On Apr 4, 2014, at 03:33, René J.V. Bertin wrote:

> On Apr 04, 2014, at 10:19, Ryan Schmidt wrote:
> 
>> While waiting minutes for clang-3.5 to install (compress) and then activate 
>> (decompress) a 600MB archive, I wondered why I was sitting here waiting for 
>> a single-threaded process to complete when I have a multi-core Mac.
> 
> Is that 600MB raw, or 600MB when compressed?

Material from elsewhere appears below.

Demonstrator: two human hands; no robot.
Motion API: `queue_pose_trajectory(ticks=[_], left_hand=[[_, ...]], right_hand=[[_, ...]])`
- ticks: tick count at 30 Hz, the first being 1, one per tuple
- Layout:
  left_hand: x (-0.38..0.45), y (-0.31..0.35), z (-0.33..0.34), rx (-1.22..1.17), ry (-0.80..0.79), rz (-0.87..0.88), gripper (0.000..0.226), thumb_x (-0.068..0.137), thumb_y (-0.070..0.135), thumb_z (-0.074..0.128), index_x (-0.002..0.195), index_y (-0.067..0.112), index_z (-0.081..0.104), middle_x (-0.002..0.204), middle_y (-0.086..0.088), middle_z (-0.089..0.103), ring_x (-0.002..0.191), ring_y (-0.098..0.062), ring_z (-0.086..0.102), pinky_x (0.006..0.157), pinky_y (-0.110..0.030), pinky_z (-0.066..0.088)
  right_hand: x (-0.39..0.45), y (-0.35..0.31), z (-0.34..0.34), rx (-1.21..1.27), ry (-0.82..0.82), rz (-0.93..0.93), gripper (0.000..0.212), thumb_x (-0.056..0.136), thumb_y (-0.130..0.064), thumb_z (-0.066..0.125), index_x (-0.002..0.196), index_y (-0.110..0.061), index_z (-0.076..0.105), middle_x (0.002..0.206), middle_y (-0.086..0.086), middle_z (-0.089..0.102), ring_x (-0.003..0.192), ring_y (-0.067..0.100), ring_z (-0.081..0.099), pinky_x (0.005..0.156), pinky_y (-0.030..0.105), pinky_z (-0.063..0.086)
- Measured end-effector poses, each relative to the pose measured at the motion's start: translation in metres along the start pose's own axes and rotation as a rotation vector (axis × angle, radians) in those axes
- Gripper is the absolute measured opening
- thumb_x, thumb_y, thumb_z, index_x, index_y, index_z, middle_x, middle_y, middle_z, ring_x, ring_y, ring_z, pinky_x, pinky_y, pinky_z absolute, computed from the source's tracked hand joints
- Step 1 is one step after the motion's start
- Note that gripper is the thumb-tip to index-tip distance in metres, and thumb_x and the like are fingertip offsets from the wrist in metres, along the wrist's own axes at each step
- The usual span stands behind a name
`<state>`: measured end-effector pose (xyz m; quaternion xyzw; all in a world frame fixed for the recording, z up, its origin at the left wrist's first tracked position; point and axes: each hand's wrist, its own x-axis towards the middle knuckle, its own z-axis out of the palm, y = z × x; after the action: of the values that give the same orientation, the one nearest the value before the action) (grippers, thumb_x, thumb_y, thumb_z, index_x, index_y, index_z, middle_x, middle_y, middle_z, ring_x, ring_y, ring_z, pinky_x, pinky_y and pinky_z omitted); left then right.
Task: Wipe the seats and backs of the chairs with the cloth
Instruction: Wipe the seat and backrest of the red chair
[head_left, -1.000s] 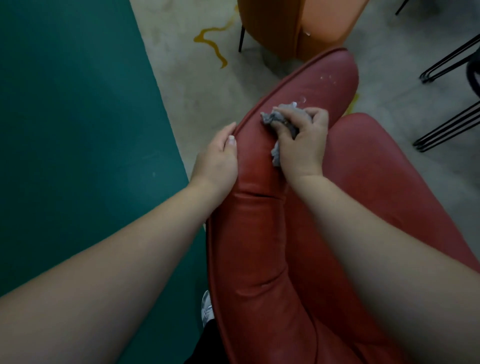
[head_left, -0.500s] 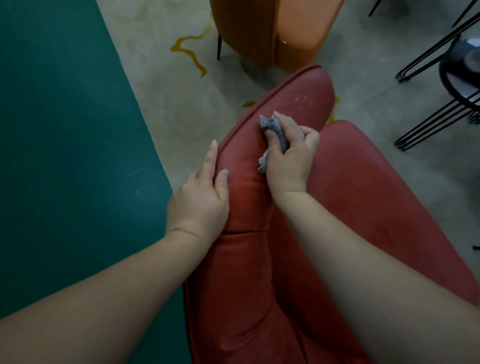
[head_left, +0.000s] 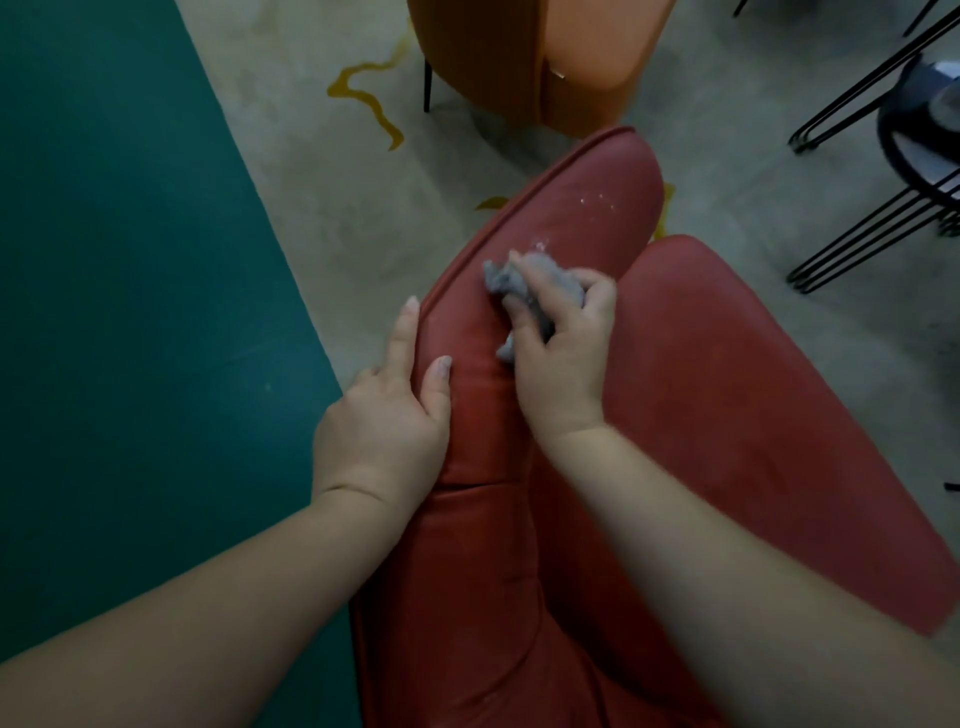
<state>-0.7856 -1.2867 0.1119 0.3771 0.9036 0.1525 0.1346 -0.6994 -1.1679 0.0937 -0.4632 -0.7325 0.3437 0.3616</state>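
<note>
Red leather-look upholstered chair (head_left: 519, 545) fills the lower centre, seen from above, curved backrest running up toward top centre, seat (head_left: 753, 415) to the right of it. Right hand (head_left: 563, 353) sits on the upper backrest, fingers (head_left: 522, 312) curled round a crumpled grey cloth (head_left: 524, 280), pressing it onto the red surface. Cloth bunches out ahead of the knuckles and a bit shows below the thumb side. Left hand (head_left: 384, 415) rests on the backrest's left edge, just beside the right hand but not touching it: fingers straight, slightly spread, index along the piped seam, thumb flat on the top face, holding nothing. Small pale specks (head_left: 597, 200) on the backrest further up, beyond the cloth. Orange upholstered chair (head_left: 524, 57) with thin black legs stands near the red chair's far end. Black wire-frame furniture legs (head_left: 872, 244) at right, well apart. Floor: pale grey carpet (head_left: 322, 218) with yellow squiggle, teal area (head_left: 114, 312) at left.
</note>
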Motion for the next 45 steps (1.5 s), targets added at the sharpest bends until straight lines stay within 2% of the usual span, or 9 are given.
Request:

610 MB compressed. clang is enormous.


>> Has anybody successfully achieved the promised parallel operation of pbzip2 
>> on OS X? If so, I wonder if it depends on the OS X version or the compiler 
>> used. I’m on OS X 10.9.2 with Xcode 5.1’s Apple LLVM version 5.1 
>> (clang-503.0.38) (based on LLVM 3.4svn).
> 
> The correct question to ask is for what cases pbzip2 is faster, if any ... A 
> compressed file is essentially a 1D string that's not segmented like 
> multimedia data (how common is it to use multiple threads to [de]compress 
> audio?). I may be wrong, but for now I'm not at all amazed that 
> parallelisation of uncompressing such data entails a lot of overhead, esp. if 
> it also means letting the disk seek so many times more

The homepage says "PBZIP2 is a parallel implementation of the bzip2 
block-sorting file compressor that uses pthreads and achieves near-linear 
speedup on SMP machines."

If this didn’t actually work, there would be no reason for the program to 
exist, but it has, for over a decade.

> (have you tried to compare to [de]compress from one disk to another, or using 
> an SSD?)

I am using an SSD. I have also tried decompressing to /dev/null, with no change 
in speed.

> Also, decompression tends to be so much cheaper than compressing that the 
> parallel overhead will count even more.